Restaurant review

Restaurant Review: Flint Barns at Rathfinny Estate

Since the first vines were planted, this special place has come a very long way and serves incredible food alongside its wines, as Nick Mosley discovered.

I remember visiting Rathfinny for a site visit near Alfriston about a decade ago. The first plantations of vines had begun but it was difficult to imagine what the estate had become. Now one of Europe’s largest wine estates, there are acre after acre of vines rolling in every direction, literally as far as the eye can see.

The ride to Rathfinny immediately transported me to a different place and time. Fond memories have returned from pre-Covid trips to the wine regions of Australia and New Zealand, and – of course – a well-known region south of Paris that is also renowned for its sparkling wines.

Rathfinny Classic Cuvée sparkling wine

Passing the famous Tasting Room restaurant run by Chef Chris Bailey, our objective on this visit was the Flint Barns – an informal lodging and restaurant complex surrounding a walled courtyard. We had a heat wave that week so we were greeted at the door and then thankfully escorted to the open marquee instead of being seated in the rather stuffy main dining room. The marquee is clearly an amazing event space and I can well imagine some pretty special weddings and celebrations taking place there.

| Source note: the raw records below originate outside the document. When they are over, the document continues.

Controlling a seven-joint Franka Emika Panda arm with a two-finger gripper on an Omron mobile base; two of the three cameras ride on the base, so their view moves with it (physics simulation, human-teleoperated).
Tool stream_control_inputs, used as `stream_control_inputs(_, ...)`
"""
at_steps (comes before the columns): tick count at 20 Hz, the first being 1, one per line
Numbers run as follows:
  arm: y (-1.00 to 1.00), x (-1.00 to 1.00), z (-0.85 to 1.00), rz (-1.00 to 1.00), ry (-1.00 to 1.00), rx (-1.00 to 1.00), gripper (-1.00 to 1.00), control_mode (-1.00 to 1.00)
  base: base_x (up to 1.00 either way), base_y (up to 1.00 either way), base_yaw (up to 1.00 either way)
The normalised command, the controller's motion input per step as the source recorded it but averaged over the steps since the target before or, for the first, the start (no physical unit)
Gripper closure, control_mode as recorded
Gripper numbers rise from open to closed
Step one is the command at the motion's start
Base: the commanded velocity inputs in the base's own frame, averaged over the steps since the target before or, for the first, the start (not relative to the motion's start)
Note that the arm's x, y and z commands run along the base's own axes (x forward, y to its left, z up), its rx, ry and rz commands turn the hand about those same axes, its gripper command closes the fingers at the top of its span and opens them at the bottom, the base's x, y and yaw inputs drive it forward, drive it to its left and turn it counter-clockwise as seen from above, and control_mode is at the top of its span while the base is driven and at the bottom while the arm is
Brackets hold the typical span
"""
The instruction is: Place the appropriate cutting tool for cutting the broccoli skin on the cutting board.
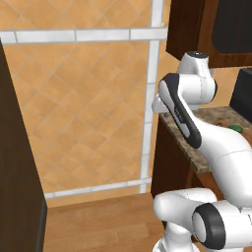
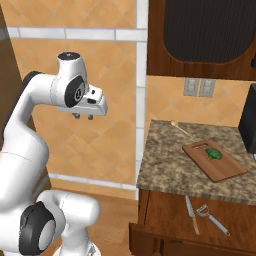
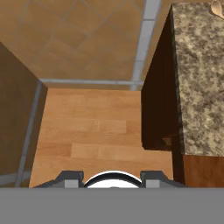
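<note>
Tool (image 2: 83, 116) hangs high over wood floor (image 3: 87, 131), left of tabletop (image 2: 170, 165), well apart from all items; fingers apart, nothing held. Broccoli (image 2: 214, 154) sits on cutting board (image 2: 220, 170) on tabletop. Knife (image 2: 191, 212) & peeler (image 2: 212, 218) lie in open drawer below. Wooden spoon (image 2: 181, 128) near back of tabletop.

Wood floor (image 3: 96, 131), stone countertop (image 3: 199, 78), perhaps spoon (image 3: 216, 8)
</note>
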Motion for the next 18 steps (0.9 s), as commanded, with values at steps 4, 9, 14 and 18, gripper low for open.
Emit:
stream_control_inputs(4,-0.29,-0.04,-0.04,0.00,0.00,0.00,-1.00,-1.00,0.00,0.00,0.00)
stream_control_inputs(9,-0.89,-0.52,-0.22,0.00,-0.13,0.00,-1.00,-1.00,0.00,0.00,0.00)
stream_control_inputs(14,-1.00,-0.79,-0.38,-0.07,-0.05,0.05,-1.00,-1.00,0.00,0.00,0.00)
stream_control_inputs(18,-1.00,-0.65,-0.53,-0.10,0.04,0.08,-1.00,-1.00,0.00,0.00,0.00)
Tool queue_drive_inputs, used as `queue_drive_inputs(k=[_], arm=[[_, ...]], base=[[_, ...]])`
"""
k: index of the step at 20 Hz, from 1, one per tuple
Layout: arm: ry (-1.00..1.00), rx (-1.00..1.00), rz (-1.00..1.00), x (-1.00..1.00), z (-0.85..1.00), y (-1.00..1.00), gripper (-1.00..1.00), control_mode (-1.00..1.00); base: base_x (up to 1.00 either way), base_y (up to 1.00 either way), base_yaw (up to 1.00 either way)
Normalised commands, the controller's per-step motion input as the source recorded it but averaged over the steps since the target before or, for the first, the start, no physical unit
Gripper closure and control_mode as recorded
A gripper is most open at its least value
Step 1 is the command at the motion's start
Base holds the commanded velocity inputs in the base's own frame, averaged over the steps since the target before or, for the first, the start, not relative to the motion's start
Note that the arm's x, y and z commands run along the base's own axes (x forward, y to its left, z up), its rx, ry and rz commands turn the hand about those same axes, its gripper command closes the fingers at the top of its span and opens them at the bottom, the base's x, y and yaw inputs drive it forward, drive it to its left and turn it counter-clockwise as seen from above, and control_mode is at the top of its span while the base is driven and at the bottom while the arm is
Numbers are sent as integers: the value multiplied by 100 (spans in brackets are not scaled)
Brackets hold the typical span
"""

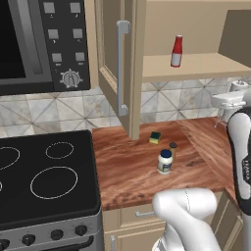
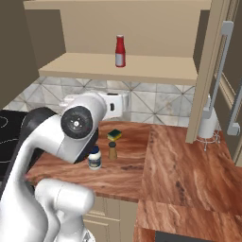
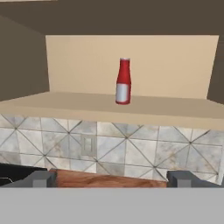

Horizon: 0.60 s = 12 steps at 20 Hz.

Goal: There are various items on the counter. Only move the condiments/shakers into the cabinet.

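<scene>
The red squeeze bottle [image 1: 176, 51] [image 2: 120, 51] [image 3: 123, 82] stands upright on the tan shelf [image 1: 201, 66] of the open cabinet, whose door [image 1: 117, 68] swings out to the left. On the counter [image 1: 132, 176] are the white jar with a blue lid [image 1: 165, 162] [image 2: 94, 158] and, just behind it, the small brown shaker [image 1: 173, 147] [image 2: 112, 150]. My gripper [image 3: 113, 179] is open and holds nothing. It hangs in front of the shelf, below shelf height, facing the bottle from a distance. My white hand [image 1: 228, 100] [image 2: 111, 105] hovers above the back of the counter.
A green-and-yellow sponge [image 1: 155, 137] [image 2: 114, 134] lies behind the shaker. A paper towel roll [image 2: 207, 124] stands at the counter's far right. The black stovetop [image 1: 49, 176] and a microwave [image 1: 39, 44] are to the left. A tiled wall [image 3: 127, 148] backs the counter.
</scene>
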Motion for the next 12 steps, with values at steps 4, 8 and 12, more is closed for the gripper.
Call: queue_drive_inputs(k=[4, 8, 12], arm=[[0, 0, 0, -74, -54, -6, -100, -100], [0, 0, 0, -59, -45, -6, -100, -100], [-8, 0, 3, -39, -20, -7, -100, -100]], base=[[0, 0, 0], [0, 0, 0], [0, 0, 0]])
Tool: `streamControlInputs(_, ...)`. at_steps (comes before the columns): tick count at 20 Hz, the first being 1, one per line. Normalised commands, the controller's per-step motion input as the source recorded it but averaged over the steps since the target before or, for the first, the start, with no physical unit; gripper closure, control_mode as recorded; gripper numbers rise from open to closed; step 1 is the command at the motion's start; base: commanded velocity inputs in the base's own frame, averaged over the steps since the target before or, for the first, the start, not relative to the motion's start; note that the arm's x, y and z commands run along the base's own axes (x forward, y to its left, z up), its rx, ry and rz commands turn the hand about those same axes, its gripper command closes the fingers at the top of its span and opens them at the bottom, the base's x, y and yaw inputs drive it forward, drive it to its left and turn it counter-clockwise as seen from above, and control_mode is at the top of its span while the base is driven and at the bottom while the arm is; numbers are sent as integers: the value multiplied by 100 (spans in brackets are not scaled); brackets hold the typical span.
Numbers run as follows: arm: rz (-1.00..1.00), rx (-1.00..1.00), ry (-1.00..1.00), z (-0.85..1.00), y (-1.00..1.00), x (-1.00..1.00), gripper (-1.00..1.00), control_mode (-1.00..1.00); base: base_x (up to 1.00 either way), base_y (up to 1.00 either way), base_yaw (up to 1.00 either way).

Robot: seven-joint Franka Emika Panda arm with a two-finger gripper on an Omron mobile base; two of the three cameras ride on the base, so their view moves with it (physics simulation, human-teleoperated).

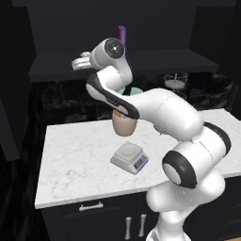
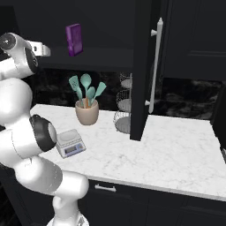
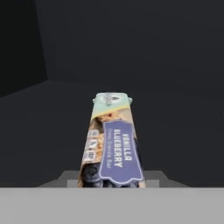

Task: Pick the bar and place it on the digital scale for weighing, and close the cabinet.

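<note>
One item matters at this stage: the bar (image 3: pixel 112 142) lies flat on the dark shelf inside the cabinet (image 2: pixel 145 66), straight ahead of the gripper (image 1: pixel 80 61), and whether the jaws are open or closed you cannot tell from these pictures. Advance along the bar's long axis and grip its narrow sides squarely. Afterwards carry it down to the digital scale (image 1: pixel 129 157) on the counter (image 1: pixel 70 160).

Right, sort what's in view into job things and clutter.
For the job:
bar
digital scale
cabinet, door open

Just lying about:
utensil crock
purple box
wire rack
</note>
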Motion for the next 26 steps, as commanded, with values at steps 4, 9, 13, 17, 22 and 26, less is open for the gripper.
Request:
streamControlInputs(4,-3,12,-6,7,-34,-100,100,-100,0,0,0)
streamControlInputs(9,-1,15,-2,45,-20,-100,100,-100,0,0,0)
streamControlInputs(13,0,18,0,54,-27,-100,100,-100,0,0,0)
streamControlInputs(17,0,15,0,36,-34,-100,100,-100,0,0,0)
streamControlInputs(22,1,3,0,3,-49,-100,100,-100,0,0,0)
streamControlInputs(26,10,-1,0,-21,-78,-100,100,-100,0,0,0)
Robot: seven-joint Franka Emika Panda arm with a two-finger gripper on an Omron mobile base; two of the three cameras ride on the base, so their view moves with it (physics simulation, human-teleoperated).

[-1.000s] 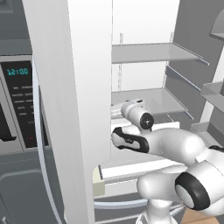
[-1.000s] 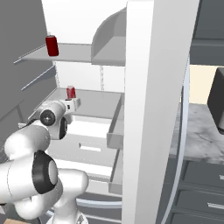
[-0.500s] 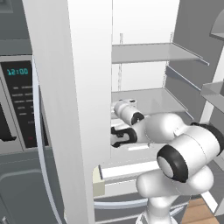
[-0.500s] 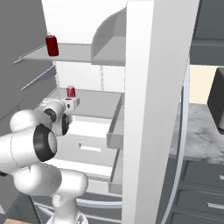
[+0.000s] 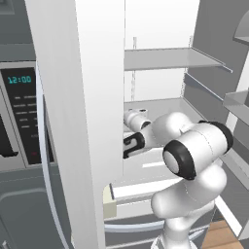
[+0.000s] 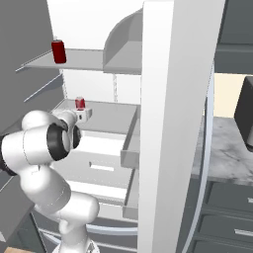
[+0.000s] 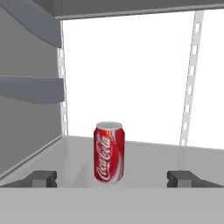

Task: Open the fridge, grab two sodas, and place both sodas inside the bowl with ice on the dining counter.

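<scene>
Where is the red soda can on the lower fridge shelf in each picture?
Left base view: no can to point at.
Right base view: soda can upper left, just beyond the arm's hand.
Hand view: centre, upright, ahead of the open gripper.
Shared landmark: the lower fridge shelf it stands on.

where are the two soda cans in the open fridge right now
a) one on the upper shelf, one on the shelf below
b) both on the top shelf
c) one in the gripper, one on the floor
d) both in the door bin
a: the right base view shows one soda can on the upper shelf and the other can standing on the shelf below.
</scene>
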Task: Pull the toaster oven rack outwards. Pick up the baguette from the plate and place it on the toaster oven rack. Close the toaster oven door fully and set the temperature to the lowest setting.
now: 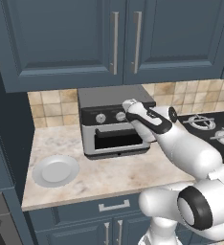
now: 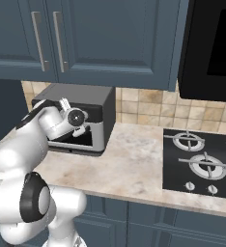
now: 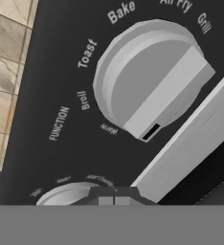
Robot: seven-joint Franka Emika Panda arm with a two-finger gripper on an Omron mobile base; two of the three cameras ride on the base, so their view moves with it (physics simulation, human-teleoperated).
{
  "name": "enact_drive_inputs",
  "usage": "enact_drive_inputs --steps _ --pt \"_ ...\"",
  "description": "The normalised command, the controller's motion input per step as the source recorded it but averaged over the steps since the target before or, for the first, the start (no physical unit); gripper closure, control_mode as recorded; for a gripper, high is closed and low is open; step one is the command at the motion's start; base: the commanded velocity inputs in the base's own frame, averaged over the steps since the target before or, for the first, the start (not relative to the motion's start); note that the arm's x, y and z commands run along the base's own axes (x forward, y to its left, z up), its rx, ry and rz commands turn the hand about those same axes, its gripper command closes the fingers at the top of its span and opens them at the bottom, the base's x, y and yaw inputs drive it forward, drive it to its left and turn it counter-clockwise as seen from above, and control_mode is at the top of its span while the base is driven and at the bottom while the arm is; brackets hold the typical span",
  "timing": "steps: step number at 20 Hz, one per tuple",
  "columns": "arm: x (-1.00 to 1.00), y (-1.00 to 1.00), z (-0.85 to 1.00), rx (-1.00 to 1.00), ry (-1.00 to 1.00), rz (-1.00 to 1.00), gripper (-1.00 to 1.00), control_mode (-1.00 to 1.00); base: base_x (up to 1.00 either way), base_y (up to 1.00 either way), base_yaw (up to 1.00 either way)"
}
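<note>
Toaster oven (image 1: 115,122) sits at back edge of counter (image 1: 133,174), door (image 1: 117,138) shut. Gripper (image 3: 114,194), jaws closed together on nothing, at black control strip beside silver knob (image 3: 150,79). White plate (image 1: 55,171) near counter's front left corner.

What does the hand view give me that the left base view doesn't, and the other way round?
Hand view alone: the lettering around the function knob (Toast, Bake, Broil, Grill), its pointer near the Warm mark, and the shut hand at a second knob below it.

Left base view alone: the empty plate on the counter left of the toaster oven, the door up against the front, the hob and the cabinets.

Both: the black control strip and its silver knobs.
</note>
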Motion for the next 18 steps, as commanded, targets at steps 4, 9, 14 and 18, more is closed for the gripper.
enact_drive_inputs --steps 4,9,14,18 --pt "0.21 0.15 0.0 0.0 0.0 0.0 1.0 -1.0 0.0 0.0 0.0" --pt "0.22 0.29 0.0 0.0 0.0 0.0 1.0 -1.0 0.0 0.0 0.0" --pt "0.25 0.41 0.02 0.0 0.0 0.0 1.0 -1.0 0.0 0.0 0.0" --pt "0.3 0.47 0.11 -0.01 0.0 0.0 1.0 -1.0 0.0 0.0 0.0"
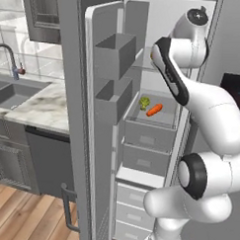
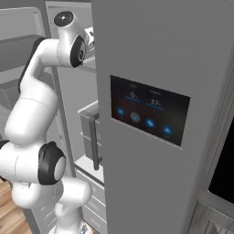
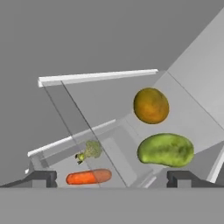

Faster than you could tell, a glass of Rathfinny Classic Cuvée 2018 pinot noir-dominated sparkling was in our hands and savored to the fullest: flavors of apricot and custard with just a hint of sweet lemon. As we perused the menu our table offered an incredible view of one of the vineyards and the knowledge that on the crest of the nearby hill was Cuckmere Haven and the cool breeze from the English Channel; the worries of the day evaporated and it was clear that it would be a special experience.

Our other guests were mainly couples, although I dare say this was due to it being a mid week night, with many also enjoying a night in the barn rooms. There didn’t seem to be any attempt at a dress code – flowing sundresses, shorts and flip flops abound – so I pointed out to my sister, who was joining me for dinner, that we were best dressed in the room. Well, there’s a first time for everything…

Now, I’ve been to a lot of restaurants recently and more often than not find the menus a bit boring and repetitive, especially when it comes to the ‘modern British cuisine’ moniker. The Flint Barns menu is the first I’ve opened in months where I would have happily ordered every dish. Obviously that wasn’t doable so I opted for the seared mackerel to start and then the pork belly for main course. My driver – aka my sister – chose the local asparagus burrata followed by sea trout.

There’s nothing worse than really “fishy” mackerel, but luckily this dish had none of that. The flesh of the fish crumbled into moist bites at the mere wave of my fork. The natural creaminess balanced by the freshness of apple and cucumber, a pinch of sea salt and a wasabi and fresh cream sauce that enveloped all the other elements in a luxurious blanket of deliciousness.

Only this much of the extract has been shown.